そして、私達は何の問題もなく家に入り、カーラの部屋に向かいました。
「ここがカーラの部屋です。サクラさんも自由に使ってくださいね」
「…とんでもなく広いわね。寮の6倍くらいかしら。…ん?カーラと同じ部屋?メイちゃん達も?」
「はい、一緒です」
やはり、疑問に思いますよね。こんなに大きな家なのに、3人で同じ部屋だなんて。私がここに住むようになった時、そして、キャルシィが住むようになった時も私は言ったのですが、カーラは別の部屋を用意してくれません。ですが、今回は言うべきですよね。
「カーラが帰ってきたら、相談しましょうね。それまでは一緒で良いですか?」
「えぇ、もちろん。ベッドもかなり大きいものね」
サクラさんが言うように、カーラのベッドは余裕で3人一緒に寝れるサイズです。キャルシィは小さいですし、私もすこしばかり小さい方なので、そこまで場所を取りませんし。ですが、サクラさんはカーラと同じくらいなので、カーラも加わると少し狭く感じるかもしれません。それに、キャルシィがまた抱き枕にされる可能性がある以上、阻止する意味でも部屋を分けるべきですからね。
「では、一先ずお風呂に行きましょうか」
「お風呂!絶対に広いわよね!」
ふふっ。やはり、お風呂に飛びつきますか。貴族の家のお風呂というだけで凄そうに感じますからね。事実、その通りですし。サクラさんの期待を裏切らない事、間違いありません。
♢♢♢
「凄いわ!凄いわよ、メイちゃん!」
「…凄いですね」
……こんばんは、メイです。どうして、この世の中は、こんなにも理不尽なのでしょうね。サクラさんは、大きなお風呂に感動していますが、私はサクラさんの体の方が驚きですよ。
…いや、分かってはいましたよ。服を着ていても大体は分かりますし。ですが、実際に見ない事には本当の事は分かりません。そして今、私は現実を知りました。
カーラもスタイルは良いですが、サクラさんは一歩先を行く素晴らしさです。何より、お胸の大きさが許せません。以前から、カーラより少し大きいかとは思っていましたが、本当に少し大きかったです。カーラも私よりは大きいですが、一般的に見て大きい方ではないと思います。

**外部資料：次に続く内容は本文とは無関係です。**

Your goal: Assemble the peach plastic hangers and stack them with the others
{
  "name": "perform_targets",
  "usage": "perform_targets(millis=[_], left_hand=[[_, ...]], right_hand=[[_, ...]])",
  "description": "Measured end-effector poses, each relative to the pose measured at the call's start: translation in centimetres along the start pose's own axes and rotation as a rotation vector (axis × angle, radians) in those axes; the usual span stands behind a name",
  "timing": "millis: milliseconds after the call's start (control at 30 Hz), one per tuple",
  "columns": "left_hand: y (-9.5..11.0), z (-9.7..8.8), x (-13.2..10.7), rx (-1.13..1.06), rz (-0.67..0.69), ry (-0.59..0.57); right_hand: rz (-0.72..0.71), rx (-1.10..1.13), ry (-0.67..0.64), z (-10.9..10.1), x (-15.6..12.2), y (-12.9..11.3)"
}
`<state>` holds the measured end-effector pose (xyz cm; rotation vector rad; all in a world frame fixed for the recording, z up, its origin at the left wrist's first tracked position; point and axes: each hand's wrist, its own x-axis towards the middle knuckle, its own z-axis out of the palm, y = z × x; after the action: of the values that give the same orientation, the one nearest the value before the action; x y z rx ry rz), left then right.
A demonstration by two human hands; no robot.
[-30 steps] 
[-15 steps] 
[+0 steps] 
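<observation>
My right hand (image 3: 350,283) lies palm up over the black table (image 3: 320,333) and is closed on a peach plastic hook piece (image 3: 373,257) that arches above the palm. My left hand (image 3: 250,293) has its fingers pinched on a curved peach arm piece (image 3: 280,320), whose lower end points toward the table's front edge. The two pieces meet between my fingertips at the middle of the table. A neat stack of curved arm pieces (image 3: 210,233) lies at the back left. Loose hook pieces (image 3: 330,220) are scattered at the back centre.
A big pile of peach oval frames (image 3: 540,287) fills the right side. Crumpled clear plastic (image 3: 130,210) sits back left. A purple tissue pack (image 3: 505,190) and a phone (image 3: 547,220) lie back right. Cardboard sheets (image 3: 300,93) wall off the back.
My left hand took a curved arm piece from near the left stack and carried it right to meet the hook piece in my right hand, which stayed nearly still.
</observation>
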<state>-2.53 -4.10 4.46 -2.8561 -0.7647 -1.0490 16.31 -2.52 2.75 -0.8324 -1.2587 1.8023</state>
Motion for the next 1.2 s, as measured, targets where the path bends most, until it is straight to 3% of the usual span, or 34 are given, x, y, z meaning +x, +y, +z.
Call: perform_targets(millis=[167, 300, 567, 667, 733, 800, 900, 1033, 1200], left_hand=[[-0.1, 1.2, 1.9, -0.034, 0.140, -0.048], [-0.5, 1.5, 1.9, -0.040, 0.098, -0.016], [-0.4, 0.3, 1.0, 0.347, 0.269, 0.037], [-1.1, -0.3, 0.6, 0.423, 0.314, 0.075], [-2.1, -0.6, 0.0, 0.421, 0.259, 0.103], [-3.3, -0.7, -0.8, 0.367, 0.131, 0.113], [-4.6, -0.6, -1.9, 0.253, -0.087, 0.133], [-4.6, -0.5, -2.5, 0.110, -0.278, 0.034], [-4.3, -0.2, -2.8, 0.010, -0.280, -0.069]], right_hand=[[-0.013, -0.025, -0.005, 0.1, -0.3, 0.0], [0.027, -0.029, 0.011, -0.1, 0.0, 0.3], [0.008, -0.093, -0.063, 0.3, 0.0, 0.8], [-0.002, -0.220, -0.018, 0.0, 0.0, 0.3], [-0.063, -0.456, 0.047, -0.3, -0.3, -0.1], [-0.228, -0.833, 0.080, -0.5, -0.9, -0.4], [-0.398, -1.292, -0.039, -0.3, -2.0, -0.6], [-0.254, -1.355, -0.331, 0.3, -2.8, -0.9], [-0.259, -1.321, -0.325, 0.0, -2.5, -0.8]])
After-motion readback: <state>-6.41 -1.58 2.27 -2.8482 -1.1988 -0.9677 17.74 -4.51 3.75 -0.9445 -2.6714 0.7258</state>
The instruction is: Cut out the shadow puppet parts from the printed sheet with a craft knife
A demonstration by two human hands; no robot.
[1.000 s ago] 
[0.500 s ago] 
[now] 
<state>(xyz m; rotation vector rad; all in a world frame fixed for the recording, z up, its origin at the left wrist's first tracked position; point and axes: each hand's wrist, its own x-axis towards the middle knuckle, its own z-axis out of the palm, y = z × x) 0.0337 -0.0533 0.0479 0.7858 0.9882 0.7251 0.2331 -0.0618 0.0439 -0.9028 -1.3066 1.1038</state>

つまり、何が言いたいかと言うと、サクラさんは理想的な大きさで、スタイルが良くて羨ましいです。
どうして、私の成長期はお休みしたままなのですか?カーラの家に来て、栄養のある物をたくさん食べているのですよ?だというのに、大きくなる気配がありません。
私だって、サクラさんみたいになりたいです。サクラさんは私より2つ年上なので、私もあと2年でああなりたいです。遺伝子に逆らいたいです。
「メイちゃん、どうしたの?入る前からのぼせちゃった?」
「…大丈夫です」
心配されても、サクラさんには言えない悩みなのですよ。申し訳ないですけど。
…とにかく、諦めてはダメですね。先ずは外面ではなく、内面から大人になっていきましょう。そうすれば、きっと私の成長期も応えてくれるはずですから。悩むのは時間の無駄です。美味しいご飯を想像して忘れましょう。今日は何でしょうかね。
♢♢♢
「凄い豪勢ね。どれも美味しそうだわ!」
「…ですね」
…どういう事でしょうか。私達はお風呂を終え、食堂にやってきました。すると、そこに並べられている食事は、心なしか、いつもより豪華です。カーラやカーラのお父さんが居ないので、質素になるなら分かりますが、何故か豪華です。何故ですか?私的には豪華な食事はとても嬉しいですけど。
「改めまして。サクラお嬢様、ようこそユリアール家へ。僭越ながら、私が乾杯の音頭をとらせて頂きます」
…執事さん、私の時はそんな事しませんでしたよね?きっと、カーラやカーラのお父様が居ないから、食事を豪華にする理由が欲しかっただけですよね?そうですよね?
…まぁ、そんな雰囲気ではないので、理解していますよ。サクラさんは物凄く歓迎されているのですね。
…はぁ。カーラは、どれだけサクラさんの話を皆さんにしていたのでしょうか。この感じだと、1回や2回でない事は確かです。
美味しい食事が食べられるので、良いのですけどね。